027. Gosip

160 25 4
                                    

"Jika ada yang mengatakan gosipnya cewek sangat berbahaya, mungkin mereka belum pernah melihat bagaimana para lelaki bergosip."

~FEARFUL~

•••

Jam sudah menunjukan pukul enam pagi. Allea siap berangkat sekolah lebih cepat dari hari-hari biasanya. Berniat menghindari Jeff agar tak perlu berangkat bersamanya. Ia menggunakan motor pink miliknya.

Sesampainya di sekolah, ia segera menuju kelas setelah memarkirkan motor. Allea melirik orang-orang yang dilaluinya. Mereka menatapnya aneh saat lewat. Beberapa diantaranya terang-terangan berbisik di depan gadis itu. Di kelas pun sama. Meski masih sedikit orang di dalam, tapi mereka menatap kedatangannya.

Allea jadi kikuk saat duduk di bangku miliknya karena orang-orang memperhatikannya.

"Allea!" teriakan Caca menggema saat ia baru saja masuk kelas.

Ia segera duduk ditempatnya, membuat Allea harus berbalik untuk melihat Caca.

"Kemarin lo kemana?" Caca mencondongkan tubuhnya ke arah gadis didepannya.

Kernyitan di dahi Allea terbentuk. "Emang kenapa?" Ia balik bertanya.

"Tau gak, sekolah sempat geger gara-gara lo! Sepulang sekolah, tiga sahabat lo datang ke kelas kita nanyain keberadaan lo. Karena ga ada yang tau lo di mana, mereka nyari ke toilet, kantin, perpustakaan, bahkan kelas kak Nando. Di telepon pun, lo ga angkat. Untung udah banyak siswa yang pulang. Kalau enggak, lo bisa jadi hot topik SMA Pratama Bakti," jelas Caca menggebu-gebu.

Meski Caca mengatakan sudah banyak siswa yang pulang saat kejadian itu terjadi, tetap saja banyak siswa yang melayangkan tatapan aneh saat ia datang.

"Pasti banyak gosip yang beredar tentang gue."
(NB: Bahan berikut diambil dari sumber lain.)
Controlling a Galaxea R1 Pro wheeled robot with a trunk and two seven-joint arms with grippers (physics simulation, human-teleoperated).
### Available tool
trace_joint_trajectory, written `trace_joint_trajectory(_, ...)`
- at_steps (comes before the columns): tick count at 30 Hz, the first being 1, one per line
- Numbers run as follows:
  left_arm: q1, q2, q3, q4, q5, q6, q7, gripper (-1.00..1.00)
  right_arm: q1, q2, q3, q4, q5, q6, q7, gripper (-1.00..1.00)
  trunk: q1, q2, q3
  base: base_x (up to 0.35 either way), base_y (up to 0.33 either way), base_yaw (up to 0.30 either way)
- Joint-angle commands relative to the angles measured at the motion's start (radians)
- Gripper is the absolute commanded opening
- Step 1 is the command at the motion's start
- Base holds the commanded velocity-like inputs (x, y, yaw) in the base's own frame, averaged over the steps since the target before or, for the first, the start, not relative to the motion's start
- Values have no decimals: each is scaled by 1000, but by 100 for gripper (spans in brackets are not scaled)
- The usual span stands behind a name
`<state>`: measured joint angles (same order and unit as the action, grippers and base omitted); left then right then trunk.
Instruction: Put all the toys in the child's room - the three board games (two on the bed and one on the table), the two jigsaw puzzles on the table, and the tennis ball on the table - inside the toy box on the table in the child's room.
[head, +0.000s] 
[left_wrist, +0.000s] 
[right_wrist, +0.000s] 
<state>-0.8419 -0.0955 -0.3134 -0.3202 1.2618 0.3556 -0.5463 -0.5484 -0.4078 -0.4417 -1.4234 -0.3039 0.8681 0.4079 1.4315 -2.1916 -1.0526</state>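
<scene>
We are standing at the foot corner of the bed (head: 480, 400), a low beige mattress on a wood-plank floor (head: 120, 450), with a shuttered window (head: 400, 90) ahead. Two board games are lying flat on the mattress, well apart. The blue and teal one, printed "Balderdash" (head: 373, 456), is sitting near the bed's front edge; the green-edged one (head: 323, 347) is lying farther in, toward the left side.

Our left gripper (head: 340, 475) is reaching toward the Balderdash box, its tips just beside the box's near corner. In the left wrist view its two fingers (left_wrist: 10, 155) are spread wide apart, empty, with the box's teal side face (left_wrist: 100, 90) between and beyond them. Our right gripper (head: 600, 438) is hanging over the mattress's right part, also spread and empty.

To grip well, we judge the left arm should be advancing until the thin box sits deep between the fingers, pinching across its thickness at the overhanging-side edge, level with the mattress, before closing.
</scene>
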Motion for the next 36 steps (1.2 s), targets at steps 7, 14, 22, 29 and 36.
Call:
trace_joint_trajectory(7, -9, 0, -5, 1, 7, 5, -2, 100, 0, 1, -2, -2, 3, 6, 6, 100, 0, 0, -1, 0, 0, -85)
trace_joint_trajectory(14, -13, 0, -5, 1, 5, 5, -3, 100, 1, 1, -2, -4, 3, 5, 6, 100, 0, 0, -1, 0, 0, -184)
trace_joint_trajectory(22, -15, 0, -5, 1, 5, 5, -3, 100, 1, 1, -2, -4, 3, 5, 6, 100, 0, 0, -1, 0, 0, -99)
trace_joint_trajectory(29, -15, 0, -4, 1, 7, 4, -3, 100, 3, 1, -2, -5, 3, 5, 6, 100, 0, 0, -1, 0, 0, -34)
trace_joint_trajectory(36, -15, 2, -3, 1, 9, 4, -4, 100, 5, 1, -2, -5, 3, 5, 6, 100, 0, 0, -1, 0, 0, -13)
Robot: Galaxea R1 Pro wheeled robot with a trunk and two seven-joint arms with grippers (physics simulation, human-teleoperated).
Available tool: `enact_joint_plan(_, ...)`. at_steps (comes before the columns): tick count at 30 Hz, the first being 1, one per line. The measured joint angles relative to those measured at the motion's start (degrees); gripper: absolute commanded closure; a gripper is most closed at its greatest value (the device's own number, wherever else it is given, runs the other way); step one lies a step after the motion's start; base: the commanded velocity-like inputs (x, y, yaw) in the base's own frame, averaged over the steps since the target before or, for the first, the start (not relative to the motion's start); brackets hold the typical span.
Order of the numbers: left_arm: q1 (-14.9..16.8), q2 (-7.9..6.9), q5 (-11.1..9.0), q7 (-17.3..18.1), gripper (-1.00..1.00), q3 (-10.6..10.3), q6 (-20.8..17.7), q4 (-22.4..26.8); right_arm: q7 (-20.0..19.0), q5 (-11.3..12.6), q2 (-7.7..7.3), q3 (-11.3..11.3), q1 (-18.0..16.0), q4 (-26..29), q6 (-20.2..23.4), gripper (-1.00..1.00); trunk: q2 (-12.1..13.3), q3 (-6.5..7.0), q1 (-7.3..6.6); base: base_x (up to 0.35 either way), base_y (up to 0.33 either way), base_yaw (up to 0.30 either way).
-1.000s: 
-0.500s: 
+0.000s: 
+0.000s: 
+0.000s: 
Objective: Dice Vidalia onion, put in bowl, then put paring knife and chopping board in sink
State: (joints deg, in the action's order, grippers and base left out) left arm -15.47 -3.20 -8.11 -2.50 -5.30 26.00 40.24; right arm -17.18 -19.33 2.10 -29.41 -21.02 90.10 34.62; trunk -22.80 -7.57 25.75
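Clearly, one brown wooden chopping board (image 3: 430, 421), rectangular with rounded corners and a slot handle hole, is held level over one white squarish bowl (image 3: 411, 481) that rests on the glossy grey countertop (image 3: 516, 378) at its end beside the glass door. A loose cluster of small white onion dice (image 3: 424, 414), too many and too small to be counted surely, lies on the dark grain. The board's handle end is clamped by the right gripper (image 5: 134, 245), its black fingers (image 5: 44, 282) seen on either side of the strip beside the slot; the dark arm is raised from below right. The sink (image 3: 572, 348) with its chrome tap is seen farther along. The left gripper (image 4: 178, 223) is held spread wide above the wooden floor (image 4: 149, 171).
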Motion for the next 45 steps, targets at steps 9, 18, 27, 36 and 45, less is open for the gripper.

"Seharusnya lo mikirin gimana khawatirnya mereka bertiga sama lo. Mereka ninggalin kesibukannya demi lo. Raka nggak ikut rapat OSIS, Riko batalin janjinya sama Miya, dan Jeff nggak ikut simulasi OSN karena nyariin lo."

Allea membeku mendengar penjelasan Caca. Pantas saja Jeff sangat marah padanya. Dia terpaksa mengorbankan olimpiade yang sangat ditunggunya, meski itu hanya simulasi.

"Lo tau dari mana?"

"Karena gue sama Riska ikut bantu nyari, tapi cuma sampai area sekolah. Setelah itu mereka nyari ke luar sekolah, tapi nggak tau ke mana."

Kepala Allea menunduk, pandangannya tertuju pada jari-jarinya yang saling bertaut. Perasaan bersalah memenuhi hatinya. Ia merasa jadi beban untuk sahabat-sahabatnya.

"ALLEA, ALLEA!!" Riska yang baru datang langsung berlari mendekati dua temannya. "OoEmJiii, Allea!" seru Riska berlebihan.

"Ada apa?"

"Lo beneran ke rumah kak Nando sambil hujan-hujanan?" tanya Riska masih berdiri di samping meja gadis itu.

Allea diam sejenak, lalu mengangguk pelan. Entah darimana Riska tahu itu.

"Katanya lo datang ke rumah Kak Nando sendirian sambil ujan-ujanan, terus Kak Nando nggak mau bukain lo gerbang dan ngusir lo, terus lo nunggu sambil nangis di tengah hujan deras dengan petir yang menyambar."

Mulut Allea terbuka lebar mendengar cerita berlebihan itu. Matanya sampai berkedip-kedip tak percaya. Cerita itu sungguh dilebih-lebihkan.

"Siapa yang bilang?" Allea bertanya dengan suara bergetar.

"Dimas, kakak kelas kita. Dia lihat lo waktu lewat rumah Kak Nando."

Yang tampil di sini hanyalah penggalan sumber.